Plusieurs élus, comme Philippe Juvin (LR), Jérôme Guedj (Socialistes) et Geneviève Darrieussecq (Démocrate) ont surtout pointé l'absence d'existence du concept de "soins d'accompagnement" dans la littérature scientifique, ainsi qu'au niveau des référentiels internationaux. "On crée un concept français, pour se faire plaisir. Mais personne n'est capable de dire ce qu'est un soin d'accompagnement", a pointé Philippe Juvin. Contre l'avis du gouvernement, les députés ont d'ailleurs adopté un amendement de Geneviève Darrieussecq, afin de systématiquement privilégier la notion de "soins palliatifs [réintroduisant donc cette notion en tant que telle] et d'accompagnement" dans l'article premier du projet de loi. "Les soins palliatifs sont déjà très mal connus. Changer de dénomination complique l'appropriation par les patients", a considéré l'élue MoDem.

 

Dans la foulée, les oppositions ont réussi à faire adopter des amendements garantissant l'accès aux soins palliatifs, et ce "sur l'ensemble du territoire". "Ce n'est pas en l'écrivant dans la loi que cela suffira", a indiqué Catherine Vautrin, mettant en avant les besoins de formation nécessaires et insistant sur l'action du gouvernement. La ministre de la Santé a annoncé que dès cette année, 15 nouvelles unités de soins palliatifs bénéficieront de financements, précisant que 11 d'entre elles "seront déployées dans des départements n'en disposant pas actuellement". Les départements concernés seront dévoilés au cours de l'examen du projet de loi dans l'hémicycle.

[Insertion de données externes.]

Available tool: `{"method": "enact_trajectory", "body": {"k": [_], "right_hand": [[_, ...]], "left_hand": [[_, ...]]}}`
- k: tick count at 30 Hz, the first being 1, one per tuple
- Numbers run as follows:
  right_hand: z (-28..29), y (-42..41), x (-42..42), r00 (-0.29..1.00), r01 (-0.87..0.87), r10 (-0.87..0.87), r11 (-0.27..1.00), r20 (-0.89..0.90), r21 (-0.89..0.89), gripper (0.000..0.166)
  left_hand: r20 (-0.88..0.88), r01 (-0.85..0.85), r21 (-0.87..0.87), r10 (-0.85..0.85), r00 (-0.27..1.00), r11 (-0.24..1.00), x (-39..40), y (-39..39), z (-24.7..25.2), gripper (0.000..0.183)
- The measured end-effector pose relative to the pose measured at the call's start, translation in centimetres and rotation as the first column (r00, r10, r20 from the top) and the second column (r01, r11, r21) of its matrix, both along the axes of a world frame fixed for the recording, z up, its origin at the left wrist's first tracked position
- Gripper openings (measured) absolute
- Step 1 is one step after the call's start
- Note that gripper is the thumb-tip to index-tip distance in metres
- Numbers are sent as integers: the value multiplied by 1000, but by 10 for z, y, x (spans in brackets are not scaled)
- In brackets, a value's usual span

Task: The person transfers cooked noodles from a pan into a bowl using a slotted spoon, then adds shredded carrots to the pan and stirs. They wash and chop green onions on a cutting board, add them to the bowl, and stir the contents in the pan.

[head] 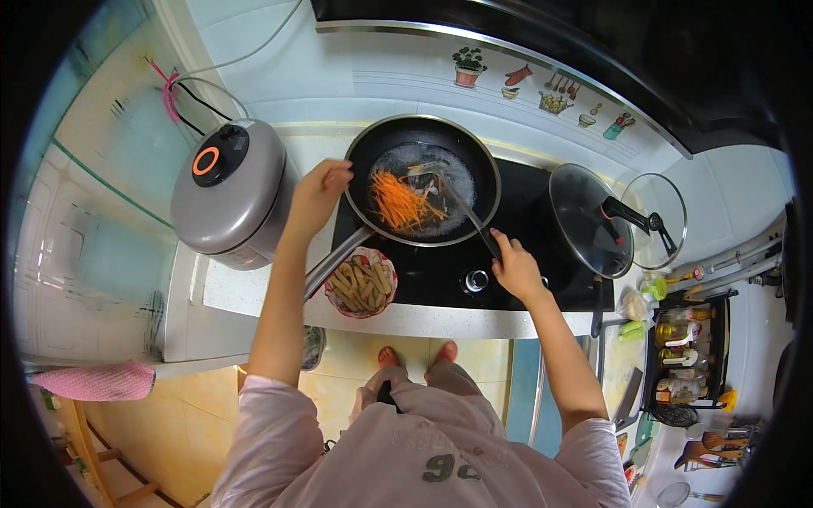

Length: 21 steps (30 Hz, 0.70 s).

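A black frying pan (470,136) stands on the cooktop with bubbling liquid and a heap of shredded carrot (399,200) at its left side. My right hand (517,263) grips the black handle of a spatula (469,213), whose metal head rests among the liquid beside the carrot. My left hand (324,190) is raised at the pan's left rim, its fingers partly curled; whether it touches the rim or holds a small thing cannot be told. Below the pan, a patterned bowl (329,298) holds cut strips of a brownish food, close to the pan's metal handle (340,257).
A grey electric pressure cooker (228,190) stands at the left. On the right are a glass-lidded pan (581,216), another glass lid (685,216) against the wall and a rack of bottles (718,355). The range hood (540,57) overhangs the back. A cooktop knob (475,281) sits near the front.
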State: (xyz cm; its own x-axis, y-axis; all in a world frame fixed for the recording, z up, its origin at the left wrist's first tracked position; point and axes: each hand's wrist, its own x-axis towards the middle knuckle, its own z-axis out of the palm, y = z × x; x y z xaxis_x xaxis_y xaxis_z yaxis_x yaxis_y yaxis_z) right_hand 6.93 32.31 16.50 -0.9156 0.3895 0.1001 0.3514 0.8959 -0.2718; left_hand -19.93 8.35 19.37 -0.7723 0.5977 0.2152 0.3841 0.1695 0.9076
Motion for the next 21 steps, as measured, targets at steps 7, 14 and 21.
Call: {"method": "enact_trajectory", "body": {"k": [7, 14, 21], "right_hand": [[64, -47, 30, 996, -59, 15, 861, -92, -505, 50], [43, -70, 16, 998, 66, -42, 748, 53, -661, 46], [36, -55, -2, 994, 71, -101, 881, -40, -467, 44]], "left_hand": [[-63, -85, -412, 64, 996, 907, 68, -104, -36, 34], [7, -77, -515, 94, 996, 854, 88, -104, -26, 35], [20, -96, -529, 125, 992, 843, 90, -103, -26, 34]]}}
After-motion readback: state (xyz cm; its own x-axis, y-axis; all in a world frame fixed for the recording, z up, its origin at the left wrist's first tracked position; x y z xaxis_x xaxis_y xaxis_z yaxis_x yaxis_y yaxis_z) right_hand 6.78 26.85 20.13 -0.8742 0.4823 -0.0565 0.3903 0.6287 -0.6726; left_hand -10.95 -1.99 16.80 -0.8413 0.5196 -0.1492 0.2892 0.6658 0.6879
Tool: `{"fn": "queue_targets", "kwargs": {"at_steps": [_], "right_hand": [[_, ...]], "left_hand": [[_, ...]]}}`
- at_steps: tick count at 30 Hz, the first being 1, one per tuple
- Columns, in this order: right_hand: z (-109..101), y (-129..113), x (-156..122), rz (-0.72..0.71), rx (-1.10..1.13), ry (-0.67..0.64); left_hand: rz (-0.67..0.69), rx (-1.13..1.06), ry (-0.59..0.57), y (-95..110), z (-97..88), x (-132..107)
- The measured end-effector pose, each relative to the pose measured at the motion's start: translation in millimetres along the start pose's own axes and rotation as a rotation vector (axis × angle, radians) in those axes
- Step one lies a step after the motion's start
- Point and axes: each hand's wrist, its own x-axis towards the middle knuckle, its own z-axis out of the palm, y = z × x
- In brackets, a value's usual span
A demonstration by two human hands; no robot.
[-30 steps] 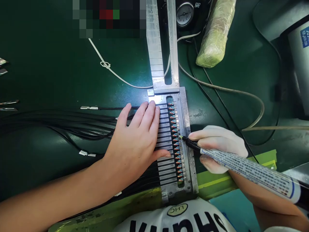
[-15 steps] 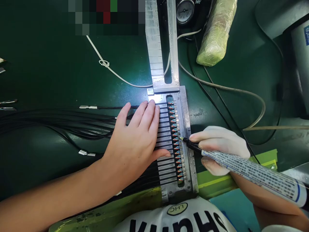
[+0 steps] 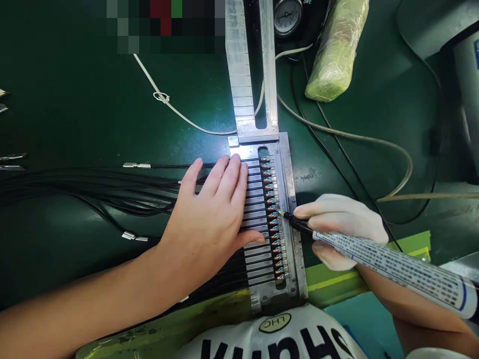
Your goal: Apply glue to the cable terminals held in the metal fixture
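Slotted metal jig (image 3: 283, 179): on a green workbench (image 3: 379, 172), whose surface shows beyond the jig's right edge. Left hand (image 3: 211, 209): mine, viewed remotely, fingers loosely spread over black cables (image 3: 75, 185) across the jig's left edge. Right hand (image 3: 342, 222): gloved, pinching a printed pen (image 3: 389, 268), tip at exposed wire ends (image 3: 274, 222), midway along the jig; contact I can't tell.

Fixture (image 3: 297, 249): bare metal, scuffed. Cables (image 3: 93, 187): smooth, plastic-looking. Pen (image 3: 392, 270): smooth. Wrapped block (image 3: 337, 55): glossy, crinkled film. Worktop (image 3: 75, 109): smooth, low sheen.
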Motion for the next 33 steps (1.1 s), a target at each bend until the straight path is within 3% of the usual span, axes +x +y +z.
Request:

Vers un "droit opposable" ?

Dans la soirée, les débats se sont durcis autour de la proposition notamment portée par le groupe Les Républicains, ainsi par que le groupe Gauche démocrate et républicaine, de mettre en place un "droit opposable" pour les patients qui nécessitent des soins palliatifs, avec la responsabilité des Agences régionales de santé. Mais également des recours devant la juridiction administrative, afin d'ordonner leur prise en charge, à l'issue d'un délai fixé ultérieurement par décret. "Cela mettrait en responsabilité tous les responsables du système", a défendu Thibault Bazin (LR).

"Ce système avec du contentieux n'aurait pas de sens", a critiqué le rapporteur Didier Martin (Renaissance). Plus virulent, Nicolas Turquois (Démocrate) a jugé que la mesure relevait de "champions du monde dans leur fauteuil". "On peut faire tous les droits opposables qu'on veut, cela ne règlera rien", a-t-il ajouté, craignant un potentiel "effet repoussoir pour les professionnels". "La judiciarisation de la médecine, comme cela a été le cas aux Etats-Unis, est un des facteurs de la désaffection de la profession", a complété Philippe Vigier (Démocrate). Malgré ces protestations, la commission spéciale a notamment voté l'amendement de Thibault Bazin prévoyant la mise en place de ce "droit opposable", ainsi qu'un amendement de Sandrine Rousseau (Ecologiste) évoquant le sujet. 

La commission spéciale poursuivra ses travaux sur le projet de loi ce mardi 14 mai et toute la semaine, avant l'examen du texte dans l'hémicycle de l'Assemblée nationale à partir du 27 mai.